» AIM OF THE TASK
Starting at the top of the entries below, print each line exactly until the line with "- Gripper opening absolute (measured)" has been printed too.

*** DATA UNDER STUDY ***

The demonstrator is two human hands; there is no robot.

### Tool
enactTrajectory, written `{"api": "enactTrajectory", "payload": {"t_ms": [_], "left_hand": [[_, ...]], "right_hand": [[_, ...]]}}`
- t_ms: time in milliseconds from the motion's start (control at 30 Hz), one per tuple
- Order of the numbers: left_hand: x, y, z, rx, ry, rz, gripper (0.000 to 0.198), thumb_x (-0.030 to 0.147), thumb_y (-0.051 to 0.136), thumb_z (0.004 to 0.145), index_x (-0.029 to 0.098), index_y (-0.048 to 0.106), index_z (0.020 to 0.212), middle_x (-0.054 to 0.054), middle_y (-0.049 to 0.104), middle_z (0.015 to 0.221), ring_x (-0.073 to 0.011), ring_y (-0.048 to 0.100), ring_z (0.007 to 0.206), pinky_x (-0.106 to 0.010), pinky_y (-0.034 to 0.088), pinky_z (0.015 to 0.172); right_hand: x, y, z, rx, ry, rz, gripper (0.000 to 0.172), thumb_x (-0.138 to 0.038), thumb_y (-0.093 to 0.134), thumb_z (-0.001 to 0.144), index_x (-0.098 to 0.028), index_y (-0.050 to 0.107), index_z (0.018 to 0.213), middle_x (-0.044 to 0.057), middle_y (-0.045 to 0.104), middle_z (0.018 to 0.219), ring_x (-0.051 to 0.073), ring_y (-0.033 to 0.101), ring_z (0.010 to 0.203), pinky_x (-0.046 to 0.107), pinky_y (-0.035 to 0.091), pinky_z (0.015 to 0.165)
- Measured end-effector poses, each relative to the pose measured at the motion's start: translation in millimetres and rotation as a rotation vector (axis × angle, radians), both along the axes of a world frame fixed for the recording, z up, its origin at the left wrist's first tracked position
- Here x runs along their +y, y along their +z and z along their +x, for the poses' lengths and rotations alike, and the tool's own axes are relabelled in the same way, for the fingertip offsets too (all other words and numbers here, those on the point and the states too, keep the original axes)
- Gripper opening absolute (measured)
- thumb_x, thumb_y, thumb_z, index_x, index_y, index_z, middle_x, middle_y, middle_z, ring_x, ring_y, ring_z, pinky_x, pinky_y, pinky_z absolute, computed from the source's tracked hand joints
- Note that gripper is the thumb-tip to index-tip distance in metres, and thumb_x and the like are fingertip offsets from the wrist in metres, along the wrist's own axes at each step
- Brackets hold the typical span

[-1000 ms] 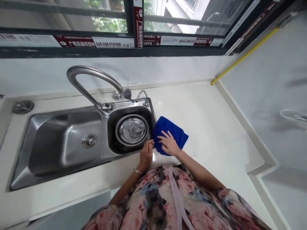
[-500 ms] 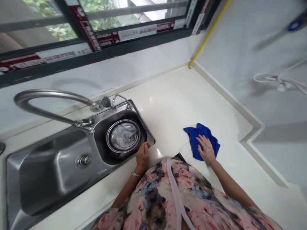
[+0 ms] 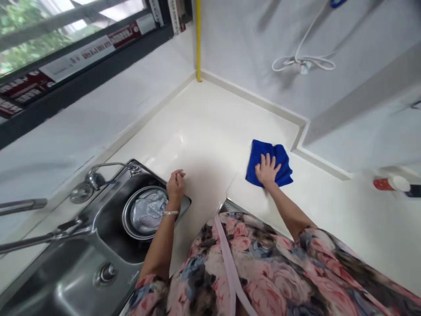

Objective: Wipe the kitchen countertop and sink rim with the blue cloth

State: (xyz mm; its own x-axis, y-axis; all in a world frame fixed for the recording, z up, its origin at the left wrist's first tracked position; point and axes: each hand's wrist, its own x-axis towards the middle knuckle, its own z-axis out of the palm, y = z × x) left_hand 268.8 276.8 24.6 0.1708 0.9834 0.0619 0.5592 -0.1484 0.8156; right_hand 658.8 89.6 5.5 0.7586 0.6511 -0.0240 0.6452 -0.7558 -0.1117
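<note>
A blue cloth lies spread on the white countertop, slightly creased along its right side. Flat on top of it rests my right hand, fingers spread apart. My left hand has its fingers curled in, over the right corner of the steel sink; I see nothing in it. Just left of that hand, a round metal pot sits in the smaller basin, with a perforated inner part and a crumpled greyish piece inside. My left wrist and forearm cover part of its right side.
A curved faucet and a small tap stand along the sink's back edge. A yellow pipe rises at the wall corner. White cable hangs on the right wall. A red-and-white object is at the far right.
The view has swung right. My right hand has slid with the blue cloth farther from my body, toward the wall ledge. My left hand has moved forward past the sink corner.
</note>
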Motion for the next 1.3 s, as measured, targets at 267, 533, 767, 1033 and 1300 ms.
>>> {"api": "enactTrajectory", "payload": {"t_ms": [267,533,767,1033,1300], "left_hand": [[17.6,-20.2,29.1,0.198,0.114,0.017,0.037,0.035,0.050,0.099,0.016,0.074,0.121,-0.006,0.073,0.092,-0.0209,0.064,0.084,-0.034,0.050,0.084],[24.5,-26.0,27.3,0.250,0.071,0.124,0.040,0.032,0.043,0.100,0.015,0.074,0.117,-0.010,0.075,0.103,-0.0226,0.064,0.089,-0.037,0.050,0.088],[23.3,-12.7,34.1,0.294,0.101,0.062,0.044,0.039,0.043,0.098,0.016,0.074,0.121,-0.010,0.071,0.098,-0.0254,0.062,0.089,-0.041,0.051,0.088],[23.7,-17.1,27.5,0.309,0.120,0.063,0.038,0.039,0.046,0.096,0.020,0.075,0.111,-0.010,0.073,0.099,-0.0282,0.066,0.090,-0.044,0.053,0.087],[27.2,-27.8,10.6,0.295,0.081,0.057,0.028,0.037,0.046,0.096,0.026,0.071,0.104,-0.007,0.075,0.100,-0.0312,0.071,0.096,-0.050,0.057,0.091]], "right_hand": [[32.4,12.8,-127.6,0.141,0.273,0.011,0.070,-0.037,0.046,0.104,-0.019,0.041,0.171,0.013,0.022,0.183,0.047,0.012,0.169,0.083,0.005,0.130],[-11.0,15.3,-117.6,0.197,0.599,0.134,0.060,-0.038,0.052,0.108,-0.029,0.048,0.167,0.006,0.036,0.179,0.034,0.022,0.169,0.068,0.010,0.137],[-19.9,15.2,-55.6,0.173,0.560,0.155,0.061,-0.036,0.057,0.105,-0.029,0.051,0.165,0.006,0.040,0.177,0.033,0.026,0.168,0.066,0.012,0.137],[42.3,11.0,46.6,0.128,0.441,0.135,0.062,-0.038,0.053,0.105,-0.028,0.050,0.166,0.006,0.039,0.178,0.033,0.025,0.168,0.064,0.013,0.137],[87.8,2.6,162.5,0.036,0.110,0.179,0.061,-0.036,0.047,0.105,-0.024,0.052,0.165,0.008,0.041,0.176,0.034,0.030,0.166,0.067,0.017,0.135]]}}
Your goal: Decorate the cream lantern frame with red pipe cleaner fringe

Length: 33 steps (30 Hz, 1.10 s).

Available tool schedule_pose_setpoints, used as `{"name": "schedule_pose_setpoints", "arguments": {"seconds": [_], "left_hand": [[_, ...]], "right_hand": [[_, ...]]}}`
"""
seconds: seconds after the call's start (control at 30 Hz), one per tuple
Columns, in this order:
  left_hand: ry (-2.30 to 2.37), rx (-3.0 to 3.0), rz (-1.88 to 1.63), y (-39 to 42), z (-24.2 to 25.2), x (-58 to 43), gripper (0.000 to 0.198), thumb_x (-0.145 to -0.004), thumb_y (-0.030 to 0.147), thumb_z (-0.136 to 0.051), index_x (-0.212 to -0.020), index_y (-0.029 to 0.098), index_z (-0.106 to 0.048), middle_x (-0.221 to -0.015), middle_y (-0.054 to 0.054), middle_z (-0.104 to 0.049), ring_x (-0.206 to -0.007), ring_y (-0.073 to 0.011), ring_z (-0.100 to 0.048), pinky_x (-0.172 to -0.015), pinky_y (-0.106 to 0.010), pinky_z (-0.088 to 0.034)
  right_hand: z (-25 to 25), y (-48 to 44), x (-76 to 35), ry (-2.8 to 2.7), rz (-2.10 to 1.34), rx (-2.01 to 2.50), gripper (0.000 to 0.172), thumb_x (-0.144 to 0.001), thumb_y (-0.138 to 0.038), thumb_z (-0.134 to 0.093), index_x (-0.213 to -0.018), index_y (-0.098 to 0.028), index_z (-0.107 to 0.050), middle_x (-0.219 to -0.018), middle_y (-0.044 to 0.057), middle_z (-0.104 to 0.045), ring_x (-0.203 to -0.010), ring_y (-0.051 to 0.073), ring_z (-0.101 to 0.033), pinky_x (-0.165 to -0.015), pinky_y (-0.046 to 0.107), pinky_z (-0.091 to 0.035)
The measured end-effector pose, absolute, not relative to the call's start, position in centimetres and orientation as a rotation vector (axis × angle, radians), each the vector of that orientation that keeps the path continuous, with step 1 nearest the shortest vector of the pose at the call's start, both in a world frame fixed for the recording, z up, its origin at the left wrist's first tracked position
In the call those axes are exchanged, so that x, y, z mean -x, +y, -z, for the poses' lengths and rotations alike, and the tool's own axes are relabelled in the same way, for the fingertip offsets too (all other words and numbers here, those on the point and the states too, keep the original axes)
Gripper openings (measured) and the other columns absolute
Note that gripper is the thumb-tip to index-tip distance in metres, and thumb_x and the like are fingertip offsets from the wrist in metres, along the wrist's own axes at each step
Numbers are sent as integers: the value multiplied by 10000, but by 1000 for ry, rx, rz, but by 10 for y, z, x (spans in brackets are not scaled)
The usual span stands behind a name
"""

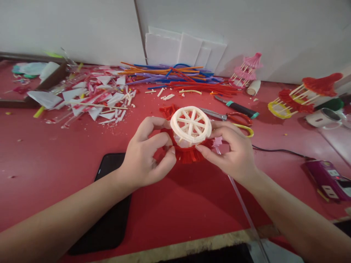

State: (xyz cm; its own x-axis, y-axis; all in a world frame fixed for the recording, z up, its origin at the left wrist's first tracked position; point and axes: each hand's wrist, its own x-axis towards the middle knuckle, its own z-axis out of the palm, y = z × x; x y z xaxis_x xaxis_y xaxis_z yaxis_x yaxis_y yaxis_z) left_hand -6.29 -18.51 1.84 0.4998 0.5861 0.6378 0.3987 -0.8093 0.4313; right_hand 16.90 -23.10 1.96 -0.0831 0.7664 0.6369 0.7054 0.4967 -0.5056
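Note:
Both of my hands hold a small craft piece above the red table [55, 153]. The piece is a cream wheel with spokes [191, 124] set on a red pleated ring [188, 152]. My left hand [146, 153] grips the ring's left side, thumb and fingers curled round it. My right hand [233, 149] pinches the ring's right side, fingers closed. A clear thin straw [241, 202] runs from under my right hand toward the table's front edge.
Coloured straws [178, 75] lie at the back, cut white scraps [95, 96] at the left. Scissors [233, 118] and a knife [238, 107] sit behind the piece. Finished models [304, 95] stand right, a glue gun [327, 179] with cord near right, a black phone [109, 204] near front.

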Motion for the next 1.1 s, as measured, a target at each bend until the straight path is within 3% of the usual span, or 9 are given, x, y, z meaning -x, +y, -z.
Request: {"name": "schedule_pose_setpoints", "arguments": {"seconds": [0.23,0.43,0.9,1.0,1.1], "left_hand": [[839,-2507,-1196,-185,-20,64,90,-835,124,-569,-780,192,-555,-1073,-116,-560,-1024,-241,-618,-852,-387,-572],[810,-2502,-1187,-184,-19,64,91,-849,129,-566,-802,203,-542,-1088,-113,-555,-1050,-247,-610,-869,-396,-565],[809,-2538,-1206,-188,-22,65,62,-816,176,-604,-801,214,-557,-1034,-93,-585,-936,-265,-597,-811,-468,-509],[833,-2492,-1201,-187,-21,65,102,-804,184,-604,-878,221,-545,-1042,-88,-581,-988,-281,-601,-862,-486,-522],[881,-2456,-1207,-184,-16,66,286,-801,211,-609,-1072,218,-516,-1181,-119,-569,-1132,-327,-582,-973,-547,-505]], "right_hand": [[-19,-231,-171,-1874,55,1167,204,-822,-295,-794,-906,-213,-628,-1012,83,-729,-1028,244,-709,-903,411,-576],[-29,-239,-168,-2098,306,913,101,-848,-193,-761,-885,-178,-668,-835,56,-714,-796,188,-664,-784,368,-587],[-21,-238,-172,-2148,247,857,109,-873,-182,-703,-979,-159,-700,-943,89,-762,-915,223,-724,-853,410,-643],[-22,-239,-171,-2153,248,864,111,-883,-185,-687,-994,-188,-698,-959,67,-770,-931,217,-727,-851,411,-647],[-22,-240,-171,-2153,241,866,115,-877,-174,-690,-989,-191,-701,-977,67,-781,-962,224,-734,-852,408,-646]]}}
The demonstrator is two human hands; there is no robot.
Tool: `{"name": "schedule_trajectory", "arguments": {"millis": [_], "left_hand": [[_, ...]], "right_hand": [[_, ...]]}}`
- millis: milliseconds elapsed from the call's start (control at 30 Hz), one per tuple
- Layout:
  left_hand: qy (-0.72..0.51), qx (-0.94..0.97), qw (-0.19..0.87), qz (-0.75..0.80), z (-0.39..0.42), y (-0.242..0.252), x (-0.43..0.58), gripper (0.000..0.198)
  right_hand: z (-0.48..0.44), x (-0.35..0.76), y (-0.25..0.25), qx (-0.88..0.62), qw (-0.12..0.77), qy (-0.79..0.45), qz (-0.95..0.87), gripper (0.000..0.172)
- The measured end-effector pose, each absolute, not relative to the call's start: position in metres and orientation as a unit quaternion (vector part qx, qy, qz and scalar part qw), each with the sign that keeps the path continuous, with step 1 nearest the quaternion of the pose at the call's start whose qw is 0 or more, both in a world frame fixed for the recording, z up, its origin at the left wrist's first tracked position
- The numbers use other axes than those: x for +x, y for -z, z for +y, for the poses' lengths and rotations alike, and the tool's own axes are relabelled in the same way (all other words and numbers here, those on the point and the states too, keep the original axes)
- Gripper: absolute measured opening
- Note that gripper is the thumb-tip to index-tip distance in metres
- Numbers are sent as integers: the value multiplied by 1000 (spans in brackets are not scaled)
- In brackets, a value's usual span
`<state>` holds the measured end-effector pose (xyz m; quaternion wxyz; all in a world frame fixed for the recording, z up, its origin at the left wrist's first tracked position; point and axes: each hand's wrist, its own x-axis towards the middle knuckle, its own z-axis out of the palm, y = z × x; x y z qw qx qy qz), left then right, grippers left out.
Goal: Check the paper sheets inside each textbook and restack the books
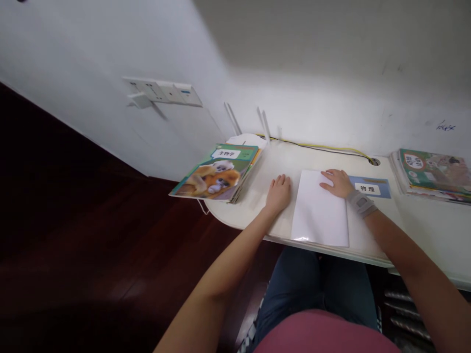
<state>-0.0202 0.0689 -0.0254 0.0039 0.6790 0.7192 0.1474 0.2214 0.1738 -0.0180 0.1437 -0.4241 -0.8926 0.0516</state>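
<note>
A white sheet (319,211) with a glossy lower edge lies on the white desk (239,217) in front of me. My right hand (336,183), with a grey band at the wrist, rests on its upper right part, fingers spread. Just to the right, partly under that hand, shows a physics textbook (380,189) with a blue band across its cover. Whether the sheet is joined to this book I cannot tell. My left hand (279,192) lies flat on the desk, left of the sheet and apart from it, holding nothing.
At the left end stands a stack of books topped by a biology textbook (221,171), overhanging the desk edge. Behind it is a white router (253,140). Another book stack (436,171) sits right. Cables (324,148) run along the wall to a desk hole (374,161).
</note>
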Motion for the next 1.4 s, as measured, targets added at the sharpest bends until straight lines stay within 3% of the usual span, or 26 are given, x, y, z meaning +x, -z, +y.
{"name": "schedule_trajectory", "arguments": {"millis": [267,400,467,567,633,733,833,967,1100,1233,1400], "left_hand": [[-372,599,82,704,64,15,-24,54],[-358,570,171,720,44,-5,-28,65],[-308,577,263,710,35,-14,-32,56],[-228,595,378,672,30,-24,-35,27],[-211,609,364,672,31,-30,-34,20],[-197,627,223,720,33,-40,-26,23],[-108,642,97,753,29,-42,-17,41],[-33,644,125,754,24,-35,-14,54],[-240,601,259,717,25,-49,-13,61],[-497,537,420,537,26,-95,16,58],[-563,606,429,363,31,-126,92,59]], "right_hand": [[125,216,21,-559,153,-40,-814,73],[34,235,33,-459,180,-38,-869,80],[-10,240,37,-432,183,-25,-883,88],[-49,238,39,-450,144,-6,-881,100],[-55,235,40,-466,119,3,-877,94],[-49,233,44,-472,113,14,-874,75],[-43,234,49,-462,136,27,-876,68],[-43,236,52,-452,172,44,-874,65],[-47,232,48,-445,197,36,-873,64],[-51,233,39,-455,292,-9,-841,56],[-45,272,32,-515,474,-190,-688,46]]}}
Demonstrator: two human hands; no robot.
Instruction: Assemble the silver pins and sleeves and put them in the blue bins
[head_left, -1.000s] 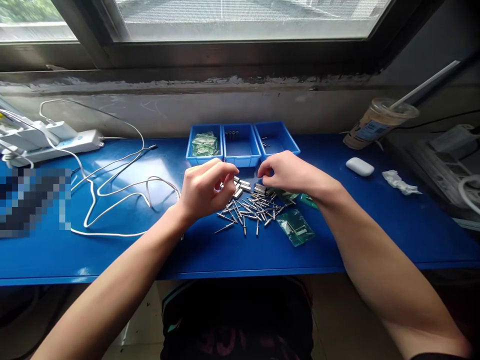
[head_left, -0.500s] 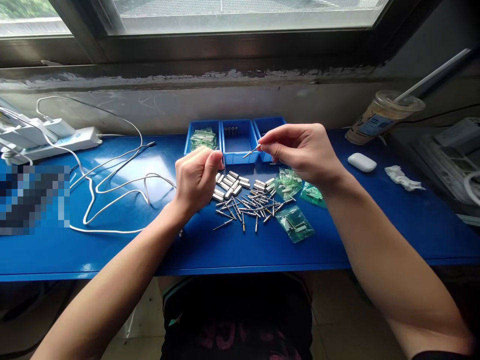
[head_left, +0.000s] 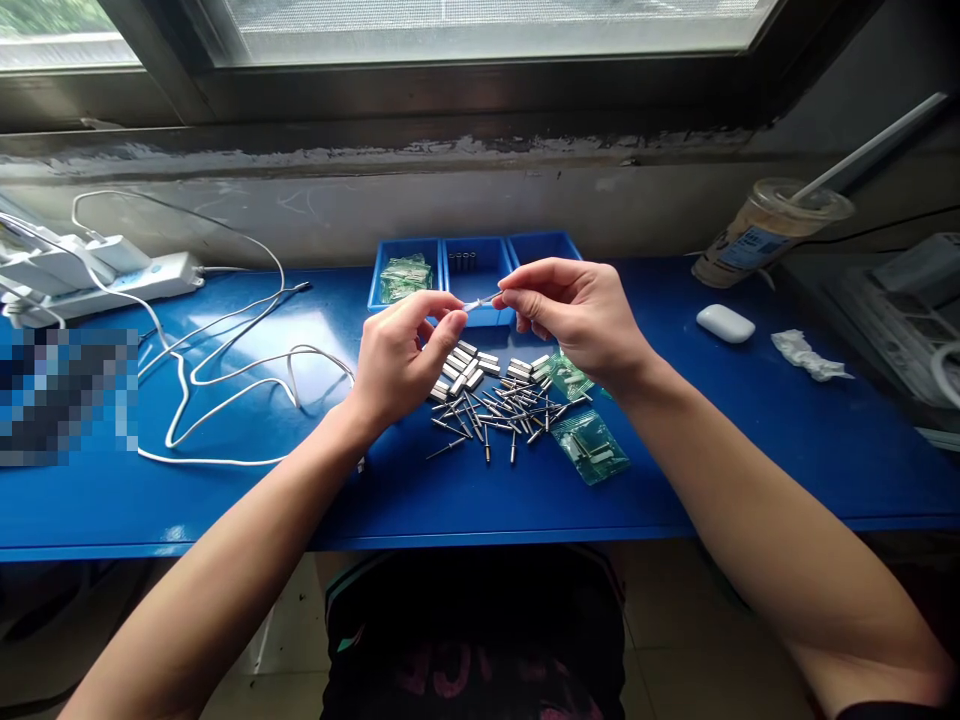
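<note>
My right hand [head_left: 577,310] pinches a thin metal blind rivet [head_left: 489,298] between thumb and fingertips, held above the table and pointing left. Across from it, the thumb and fingers of my left hand [head_left: 409,350] close around a small pale piece [head_left: 469,306] at the rivet's far end. What that piece is cannot be made out. Below both hands lie a loose pile of blind rivets [head_left: 502,410] and several short silver metal bars [head_left: 465,367]. Small green-tinted plastic bags [head_left: 592,450] with parts inside rest to the right of the pile.
Three joined blue bins [head_left: 480,318] stand behind my hands; the left one contains green bags, the middle one several small dark cylinders. White cables [head_left: 180,400] and a power strip [head_left: 150,285] are at left. A drink cup [head_left: 750,240], white case [head_left: 725,323] and crumpled tissue [head_left: 810,355] sit right.
My right hand has moved left with the rivet, bringing its end to my left fingertips. My left hand has turned from a fist into a pinch that reaches toward the rivet.
</note>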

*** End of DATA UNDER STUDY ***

» RESULT FOR THIS TASK
The demonstrator is two human hands; there is no robot.

### Tool
enactTrajectory, written `{"api": "enactTrajectory", "payload": {"t_ms": [_], "left_hand": [[_, ...]], "right_hand": [[_, ...]]}}`
- t_ms: time in milliseconds from the motion's start (control at 30 Hz), one per tuple
- Order of the numbers: left_hand: x, y, z, rx, ry, rz, gripper (0.000 to 0.198), thumb_x (-0.030 to 0.147), thumb_y (-0.051 to 0.136), thumb_z (0.004 to 0.145), index_x (-0.029 to 0.098), index_y (-0.048 to 0.106), index_z (0.020 to 0.212), middle_x (-0.054 to 0.054), middle_y (-0.049 to 0.104), middle_z (0.015 to 0.221), ring_x (-0.073 to 0.011), ring_y (-0.048 to 0.100), ring_z (0.007 to 0.206), pinky_x (-0.106 to 0.010), pinky_y (-0.034 to 0.088), pinky_z (0.015 to 0.172); right_hand: x, y, z, rx, ry, rz, gripper (0.000 to 0.172), thumb_x (-0.138 to 0.038), thumb_y (-0.093 to 0.134), thumb_z (-0.001 to 0.144), index_x (-0.098 to 0.028), index_y (-0.050 to 0.107), index_z (0.018 to 0.213), middle_x (-0.044 to 0.057), middle_y (-0.045 to 0.104), middle_z (0.018 to 0.219), ring_x (-0.051 to 0.073), ring_y (-0.033 to 0.101), ring_z (0.010 to 0.203), pinky_x (-0.046 to 0.107), pinky_y (-0.035 to 0.091), pinky_z (0.015 to 0.165)
- Measured end-effector poses, each relative to the pose measured at the motion's start: translation in millimetres and rotation as a rotation vector (axis × angle, radians), both along the axes of a world frame fixed for the recording, z up, its origin at the left wrist's first tracked position
- Here x runs along their +y, y along their +z and z along their +x, for the poses' lengths and rotations alike, and the tool's own axes are relabelled in the same way, for the fingertip offsets too (all other words and numbers here, those on the point and the states too, keep the original axes)
- Gripper opening absolute (measured)

Work on this exercise has concluded.